Luis Suarez? Accompanied by a jittery Munir, the latest graduate from the Barcelona youth system to have made a promising start in the first team but then faded, and by Pedro, whose good recent form -€“ he had six goals from his previous six matches - deserted him, Suarez had one of his worst nights in a Barcelona jersey. Naturally, he worked feverishly, but his touch and passing were poor. The Uruguayan has only one league goal from nine matches since completing the ban that delayed his Barca debut. That would start to look like an issue for Barcelona if there were not so many other rippling concerns around the place.

Messi, introduced at half time, and Neymar, who came on ten minutes and later, and then Alves, the third replacement, improved Barcelona, but, as in four previous visits in the last five seasons to Real Sociedad, they could not recover the deficit and left San Sebastian defeated. So they still trail Madrid, who have a game in hand, in the table, and now feel the breath of Atletico down their necks, the champions having beaten Levante on Saturday to consolidate their third place, and reach the same points total, 38, as Barcelona, a point behind Madrid, whose 2-1 loss to Valencia, in fourth, ended a 22-game winning sequence.

Madrid looked fatigued, some players in need of the sort of rest Luis Enrique had given Neymar, Messi and Alves, a trio who had traveled to their native South America for the mid-season holiday. The difference between Luis Enrique's rest-and-rotation policy and Madrid coach Carlo Ancelotti's determined faith in a clear eleven individuals he prefers to play every match if possible is pronounced. It also now has a subtext. Madrid can sign reinforcements if they fell they need. Barca aren't allowed to.

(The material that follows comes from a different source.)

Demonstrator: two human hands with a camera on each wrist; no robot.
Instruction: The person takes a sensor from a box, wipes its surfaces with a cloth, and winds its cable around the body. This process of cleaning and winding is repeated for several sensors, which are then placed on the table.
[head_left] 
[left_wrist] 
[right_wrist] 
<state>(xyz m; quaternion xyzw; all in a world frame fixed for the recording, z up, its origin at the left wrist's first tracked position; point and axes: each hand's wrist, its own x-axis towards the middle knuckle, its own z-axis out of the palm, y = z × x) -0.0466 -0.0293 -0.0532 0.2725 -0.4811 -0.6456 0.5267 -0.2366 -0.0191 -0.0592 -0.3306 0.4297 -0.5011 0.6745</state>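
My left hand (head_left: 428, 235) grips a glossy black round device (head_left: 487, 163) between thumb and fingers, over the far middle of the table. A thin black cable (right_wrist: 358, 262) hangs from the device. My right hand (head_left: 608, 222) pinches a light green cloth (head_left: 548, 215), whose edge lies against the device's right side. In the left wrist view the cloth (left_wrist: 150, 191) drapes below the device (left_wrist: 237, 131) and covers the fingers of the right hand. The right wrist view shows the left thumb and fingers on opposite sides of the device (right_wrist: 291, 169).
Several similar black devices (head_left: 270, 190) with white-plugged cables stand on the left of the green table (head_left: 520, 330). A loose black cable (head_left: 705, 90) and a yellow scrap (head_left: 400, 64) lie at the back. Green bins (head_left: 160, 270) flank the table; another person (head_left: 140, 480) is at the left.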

"This was a defeat that was going to come sooner or later," said Ancelotti, after an impressive Valencia display. "We are still in a good position, and it is a long season." Having returned from the winter recess with the Club World Cup trophy, he, and Madrid, can digest their first defeat since September comfortably enough.

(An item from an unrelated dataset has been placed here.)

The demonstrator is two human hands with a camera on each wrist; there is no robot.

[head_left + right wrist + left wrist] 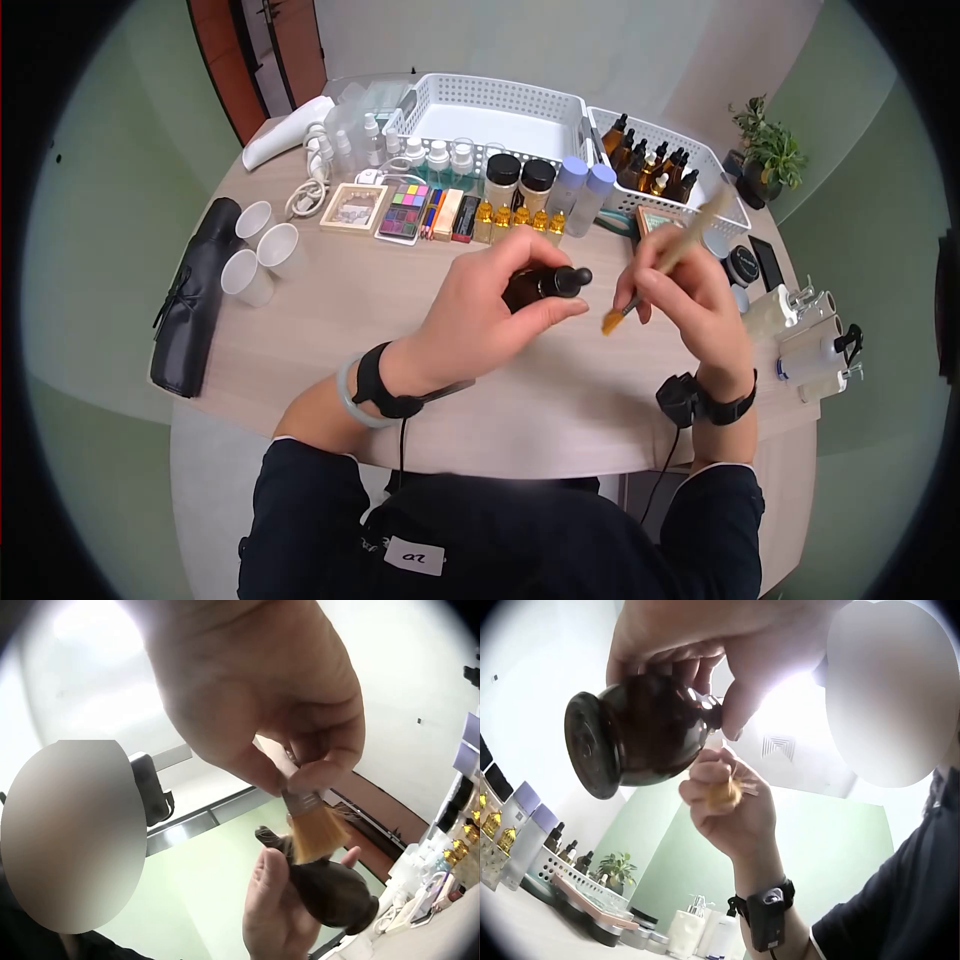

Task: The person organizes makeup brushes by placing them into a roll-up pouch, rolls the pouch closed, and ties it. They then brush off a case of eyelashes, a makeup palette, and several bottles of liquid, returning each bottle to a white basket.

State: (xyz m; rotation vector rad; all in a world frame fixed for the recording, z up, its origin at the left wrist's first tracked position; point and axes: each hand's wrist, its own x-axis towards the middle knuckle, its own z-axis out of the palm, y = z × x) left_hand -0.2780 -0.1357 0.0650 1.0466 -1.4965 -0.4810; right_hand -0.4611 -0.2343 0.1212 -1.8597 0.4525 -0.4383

Luis Enrique is not so cozy with Barcelona's turbulent situation. The transfer embargo means decisions on the futures of the likes of Dani Alves, whose contract expires in June, and Xavi, who had been measuring out a possible move to MLS this summer, are complicated by the fact Barcelona cannot now go out and search for replacements for these senior players.

And the question now begins to be murmured around Camp Nou: Is Luis Enrique the coach to be trusted with overseeing this unusual 12-month period? Is the man who leaves out Messi, and Neymar on the first matchday of the year, and promptly loses the first game of the year, the right man?